6 December 2021

.

Sesto rapporto IPCC conferma: cambio clima troppo rapido per colpa nostra

Già da una prima lettura sono decisamente allarmanti i dati che emergono del Sesto Rapporto di Valutazione sui cambiamenti climatici predisposto dall’IPCC, l’ente intergovernativo chiamato a raccogliere ed elaborare gli studi della Comunità Scientifica Internazionale in tema di clima.

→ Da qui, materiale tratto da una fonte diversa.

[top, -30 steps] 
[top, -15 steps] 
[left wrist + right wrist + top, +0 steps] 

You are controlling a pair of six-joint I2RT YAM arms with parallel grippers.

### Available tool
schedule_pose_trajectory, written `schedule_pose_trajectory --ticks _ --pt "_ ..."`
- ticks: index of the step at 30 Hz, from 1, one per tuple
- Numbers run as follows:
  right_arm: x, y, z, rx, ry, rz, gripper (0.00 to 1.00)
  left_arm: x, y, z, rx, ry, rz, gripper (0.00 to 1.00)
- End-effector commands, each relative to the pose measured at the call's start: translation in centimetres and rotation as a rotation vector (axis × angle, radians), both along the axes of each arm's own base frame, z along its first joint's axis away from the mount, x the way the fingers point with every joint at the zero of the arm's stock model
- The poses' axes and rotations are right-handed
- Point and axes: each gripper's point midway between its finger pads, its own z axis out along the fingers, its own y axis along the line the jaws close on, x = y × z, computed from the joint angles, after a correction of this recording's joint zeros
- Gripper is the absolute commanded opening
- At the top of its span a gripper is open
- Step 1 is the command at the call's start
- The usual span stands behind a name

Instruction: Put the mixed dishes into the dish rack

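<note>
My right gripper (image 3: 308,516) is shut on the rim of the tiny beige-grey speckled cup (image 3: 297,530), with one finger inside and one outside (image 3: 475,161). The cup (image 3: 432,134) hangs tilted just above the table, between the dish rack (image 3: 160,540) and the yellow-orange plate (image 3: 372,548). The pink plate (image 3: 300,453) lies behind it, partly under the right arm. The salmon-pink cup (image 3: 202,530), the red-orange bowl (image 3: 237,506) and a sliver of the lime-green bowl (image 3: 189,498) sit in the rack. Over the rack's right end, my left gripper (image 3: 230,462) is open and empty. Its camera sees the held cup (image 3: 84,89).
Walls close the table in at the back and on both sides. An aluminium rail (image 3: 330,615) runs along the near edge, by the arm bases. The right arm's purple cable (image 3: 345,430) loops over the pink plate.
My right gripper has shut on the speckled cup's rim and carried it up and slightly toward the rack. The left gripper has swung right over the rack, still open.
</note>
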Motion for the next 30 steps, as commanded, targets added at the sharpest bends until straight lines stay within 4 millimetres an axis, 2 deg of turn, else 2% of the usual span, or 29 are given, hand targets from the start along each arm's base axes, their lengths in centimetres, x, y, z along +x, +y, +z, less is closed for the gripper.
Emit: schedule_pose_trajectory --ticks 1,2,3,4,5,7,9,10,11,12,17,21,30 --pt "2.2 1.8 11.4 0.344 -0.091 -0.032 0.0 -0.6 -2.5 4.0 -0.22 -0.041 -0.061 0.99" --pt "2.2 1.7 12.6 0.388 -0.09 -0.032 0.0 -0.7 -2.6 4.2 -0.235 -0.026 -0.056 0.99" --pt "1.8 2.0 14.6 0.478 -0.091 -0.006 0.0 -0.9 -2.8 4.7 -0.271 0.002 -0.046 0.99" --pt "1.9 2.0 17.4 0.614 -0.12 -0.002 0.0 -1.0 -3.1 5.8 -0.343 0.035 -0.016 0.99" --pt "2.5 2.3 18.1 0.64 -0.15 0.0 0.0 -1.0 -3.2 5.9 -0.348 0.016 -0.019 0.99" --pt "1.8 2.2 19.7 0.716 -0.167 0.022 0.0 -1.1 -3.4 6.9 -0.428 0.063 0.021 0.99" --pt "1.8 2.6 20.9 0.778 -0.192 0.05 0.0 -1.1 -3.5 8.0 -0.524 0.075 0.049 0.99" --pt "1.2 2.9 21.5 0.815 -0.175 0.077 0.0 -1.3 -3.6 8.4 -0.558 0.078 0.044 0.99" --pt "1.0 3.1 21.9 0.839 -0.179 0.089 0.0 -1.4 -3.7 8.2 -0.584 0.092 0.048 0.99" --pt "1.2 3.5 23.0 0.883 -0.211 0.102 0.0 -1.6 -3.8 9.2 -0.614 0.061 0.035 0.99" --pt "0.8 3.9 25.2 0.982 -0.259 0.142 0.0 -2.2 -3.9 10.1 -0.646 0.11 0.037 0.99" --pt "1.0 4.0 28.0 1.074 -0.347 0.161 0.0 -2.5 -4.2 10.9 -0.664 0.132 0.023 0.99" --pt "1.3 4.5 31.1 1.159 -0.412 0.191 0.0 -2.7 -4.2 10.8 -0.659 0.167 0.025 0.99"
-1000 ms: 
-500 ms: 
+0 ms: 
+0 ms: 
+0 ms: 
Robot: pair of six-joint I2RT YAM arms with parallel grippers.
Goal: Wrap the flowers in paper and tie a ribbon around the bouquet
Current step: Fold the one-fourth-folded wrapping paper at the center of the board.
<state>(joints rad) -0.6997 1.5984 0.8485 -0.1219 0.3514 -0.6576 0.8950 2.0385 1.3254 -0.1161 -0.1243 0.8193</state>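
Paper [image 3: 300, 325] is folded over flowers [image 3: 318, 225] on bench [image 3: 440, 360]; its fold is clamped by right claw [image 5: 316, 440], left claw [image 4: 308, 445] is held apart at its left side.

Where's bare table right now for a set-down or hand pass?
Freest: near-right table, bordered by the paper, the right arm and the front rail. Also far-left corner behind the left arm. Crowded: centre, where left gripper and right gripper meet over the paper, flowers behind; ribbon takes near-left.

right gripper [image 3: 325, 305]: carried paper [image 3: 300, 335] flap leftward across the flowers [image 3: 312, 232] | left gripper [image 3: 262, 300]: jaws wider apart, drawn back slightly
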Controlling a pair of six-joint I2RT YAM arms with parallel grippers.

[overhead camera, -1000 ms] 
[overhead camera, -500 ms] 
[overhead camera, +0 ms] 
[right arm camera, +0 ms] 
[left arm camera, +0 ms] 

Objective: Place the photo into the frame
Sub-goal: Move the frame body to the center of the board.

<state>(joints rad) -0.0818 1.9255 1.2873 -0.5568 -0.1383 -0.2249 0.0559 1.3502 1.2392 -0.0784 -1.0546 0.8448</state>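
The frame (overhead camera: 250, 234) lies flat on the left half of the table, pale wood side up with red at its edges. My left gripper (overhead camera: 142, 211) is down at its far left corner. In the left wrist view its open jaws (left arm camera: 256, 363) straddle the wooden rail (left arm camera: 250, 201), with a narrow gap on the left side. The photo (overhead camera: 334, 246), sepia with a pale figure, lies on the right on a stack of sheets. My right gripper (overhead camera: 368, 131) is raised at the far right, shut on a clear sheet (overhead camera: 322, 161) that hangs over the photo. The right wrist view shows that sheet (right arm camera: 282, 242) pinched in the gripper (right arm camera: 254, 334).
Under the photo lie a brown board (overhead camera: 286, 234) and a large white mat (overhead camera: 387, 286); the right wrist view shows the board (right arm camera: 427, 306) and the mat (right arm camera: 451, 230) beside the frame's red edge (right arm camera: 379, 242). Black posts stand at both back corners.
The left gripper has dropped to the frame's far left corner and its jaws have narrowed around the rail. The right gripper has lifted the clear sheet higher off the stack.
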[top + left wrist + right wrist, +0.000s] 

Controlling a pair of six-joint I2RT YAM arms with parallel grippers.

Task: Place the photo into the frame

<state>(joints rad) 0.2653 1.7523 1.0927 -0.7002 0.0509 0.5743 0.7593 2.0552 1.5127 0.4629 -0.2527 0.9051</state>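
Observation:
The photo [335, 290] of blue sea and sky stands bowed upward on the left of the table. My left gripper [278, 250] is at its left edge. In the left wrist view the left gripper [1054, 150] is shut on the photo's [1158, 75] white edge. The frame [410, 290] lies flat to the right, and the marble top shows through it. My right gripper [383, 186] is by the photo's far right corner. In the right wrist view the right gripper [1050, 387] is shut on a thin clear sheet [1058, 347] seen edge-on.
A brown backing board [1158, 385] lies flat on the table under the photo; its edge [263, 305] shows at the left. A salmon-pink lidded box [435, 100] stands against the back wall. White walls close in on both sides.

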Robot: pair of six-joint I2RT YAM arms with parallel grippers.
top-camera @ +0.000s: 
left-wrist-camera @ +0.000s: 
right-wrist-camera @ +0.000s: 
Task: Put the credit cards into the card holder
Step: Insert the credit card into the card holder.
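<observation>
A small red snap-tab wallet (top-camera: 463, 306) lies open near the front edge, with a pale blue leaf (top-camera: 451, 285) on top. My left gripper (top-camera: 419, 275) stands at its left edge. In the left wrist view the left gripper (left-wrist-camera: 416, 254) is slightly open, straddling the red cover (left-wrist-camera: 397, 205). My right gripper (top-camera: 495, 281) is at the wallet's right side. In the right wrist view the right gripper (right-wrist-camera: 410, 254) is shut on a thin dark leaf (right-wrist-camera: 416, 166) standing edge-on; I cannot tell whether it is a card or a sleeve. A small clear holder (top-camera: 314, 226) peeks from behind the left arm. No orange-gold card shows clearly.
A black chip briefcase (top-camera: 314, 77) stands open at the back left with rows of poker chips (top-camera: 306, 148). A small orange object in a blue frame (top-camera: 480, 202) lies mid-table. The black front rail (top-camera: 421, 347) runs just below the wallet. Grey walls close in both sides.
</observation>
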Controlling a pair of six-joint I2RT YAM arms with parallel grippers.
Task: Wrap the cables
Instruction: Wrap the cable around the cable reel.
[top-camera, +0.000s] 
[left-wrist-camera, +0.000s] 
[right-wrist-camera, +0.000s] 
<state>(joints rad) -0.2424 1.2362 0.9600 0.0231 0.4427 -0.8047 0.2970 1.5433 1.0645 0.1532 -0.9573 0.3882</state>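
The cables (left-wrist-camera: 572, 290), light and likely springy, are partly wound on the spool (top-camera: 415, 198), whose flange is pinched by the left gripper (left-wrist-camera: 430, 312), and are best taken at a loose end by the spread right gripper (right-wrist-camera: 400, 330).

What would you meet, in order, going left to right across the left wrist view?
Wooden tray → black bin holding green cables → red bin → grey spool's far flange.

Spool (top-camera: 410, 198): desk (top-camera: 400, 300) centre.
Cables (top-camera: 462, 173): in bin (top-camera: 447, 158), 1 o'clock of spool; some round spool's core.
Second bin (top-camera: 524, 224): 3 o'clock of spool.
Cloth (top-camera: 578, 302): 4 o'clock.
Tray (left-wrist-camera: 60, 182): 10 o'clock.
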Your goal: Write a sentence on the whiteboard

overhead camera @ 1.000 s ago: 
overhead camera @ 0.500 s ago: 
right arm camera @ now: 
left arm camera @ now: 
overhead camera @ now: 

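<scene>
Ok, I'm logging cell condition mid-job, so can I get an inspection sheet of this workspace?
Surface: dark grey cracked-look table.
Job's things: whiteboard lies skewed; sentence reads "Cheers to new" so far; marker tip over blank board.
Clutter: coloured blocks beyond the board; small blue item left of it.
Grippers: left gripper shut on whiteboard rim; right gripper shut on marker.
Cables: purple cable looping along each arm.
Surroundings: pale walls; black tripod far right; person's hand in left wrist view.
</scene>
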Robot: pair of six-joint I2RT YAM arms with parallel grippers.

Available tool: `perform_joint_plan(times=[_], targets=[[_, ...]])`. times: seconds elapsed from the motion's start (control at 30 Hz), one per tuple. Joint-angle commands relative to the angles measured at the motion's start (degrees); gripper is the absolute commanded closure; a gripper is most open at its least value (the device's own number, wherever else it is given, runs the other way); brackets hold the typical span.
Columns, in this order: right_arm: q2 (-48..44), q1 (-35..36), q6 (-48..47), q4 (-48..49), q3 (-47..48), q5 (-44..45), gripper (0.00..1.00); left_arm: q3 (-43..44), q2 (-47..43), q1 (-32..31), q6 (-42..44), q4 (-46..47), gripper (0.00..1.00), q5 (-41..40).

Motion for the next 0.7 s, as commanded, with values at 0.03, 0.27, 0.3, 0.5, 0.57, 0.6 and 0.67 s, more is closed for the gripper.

Tanto per iniziare il problema numero uno è la RAPIDITA’ con la quale si stanno manifestando i cambiamenti climatici. La temperatura media globale negli ultimi 50 anni è aumentata ad un ritmo mai visto almeno negli ultimi 2.000 anni. Questo aumento, come è stato dimostrato, deriva dal surplus della CO2 emessa dalle attività umane. Senza questo contributo le temperature attuali seguirebbero un andamento decisamente diverso; i soli fattori naturali infatti non avrebbero portato praticamente ad alcun cambiamento, come è ben rappresentato nel grafico nella figura qui sotto (in alto andamento temperature con contributo umano, in basso senza contributo umano).

Attualmente la temperatura media globale del Pianeta ha già raggiunto un aumento di 1.1°C rispetto all’era preindustriale. Il limite massimo consentito per non incorrere nel cosiddetto punto di non ritorno sarebbe +1.5°C, tuttavia dagli ultimi studi, firmati da 234 scienziati provenienti da 66 Paesi è emerso che già entro i prossimi 20 anni questa soglia critica con tutta probabilità verrà superata. Questo comporterà ondate di calore sempre più frequenti e intense, stagioni calde sempre più lunghe e stagioni fredde sempre più brevi, oltre al già noto problema dell’aumento in frequenza e intensità dei fenomeni violenti estremi, inondazioni e catastrofi ambientali come gli incendi.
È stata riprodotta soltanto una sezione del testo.